Мальчик удивленно посмотрел на новоявленную соседку, не понимая, что происходит. Ее самоуверенные движения и безмолвная решительность выглядели настолько странно, что он не мог не почувствовать легкое беспокойство. Слу молча разложила на парте свои тетради, бросив на Ёсю короткий взгляд, который он не смог расшифровать.
Весь этот обмен местами выглядел так, будто девочки что-то знали, о чем он даже не догадывался. Ёся чувствовал себя неловко и не знал, стоит ли что-то спросить. Но урок начался, и тишина снова воцарилась в классе, оставляя его в догадках, что же все-таки это значило.
Служанка. Райком партии в шоке
Этот апрельский день был особенным – первым, когда после долгих зимних месяцев, проведенных взаперти в теплых сараях, поселковые коровы вновь могли пастись на пастбище. Воздух был свежим, в нем пахло просыпающейся землей и сухими травами. Гулкое мычание коров раздавалось повсюду, словно они сами радовались возвращению свободы.
Приплод этого года – бычки и телки – пока оставались дома. Их планировали выводить на пастбище только в мае, когда степь согреется по-настоящему. Пока что для малышей было слишком холодно. Овцы из частных хозяйств паслись в отдельном стаде – для них был свой пастух, который загонял их далеко на холмы.

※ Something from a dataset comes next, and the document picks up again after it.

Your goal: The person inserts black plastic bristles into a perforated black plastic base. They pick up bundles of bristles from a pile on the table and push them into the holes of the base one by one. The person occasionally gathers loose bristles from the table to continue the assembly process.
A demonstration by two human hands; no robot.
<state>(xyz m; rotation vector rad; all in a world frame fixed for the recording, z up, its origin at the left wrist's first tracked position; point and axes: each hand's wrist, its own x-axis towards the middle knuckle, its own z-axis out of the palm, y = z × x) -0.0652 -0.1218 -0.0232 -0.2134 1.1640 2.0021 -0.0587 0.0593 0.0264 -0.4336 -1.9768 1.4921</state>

Дамежан стояла у ворот своего двора, терпеливо ожидая возвращения коровы. Когда-то у них было три буренки – настоящая необходимость для многодетной семьи. Но недавнее постановление советской власти запретило держать больше одной коровы на двор. Это особенно ударило по большим семьям, коих в Аккемире было большинство. Попробуй-ка накормить ораву детей одним ведром молока.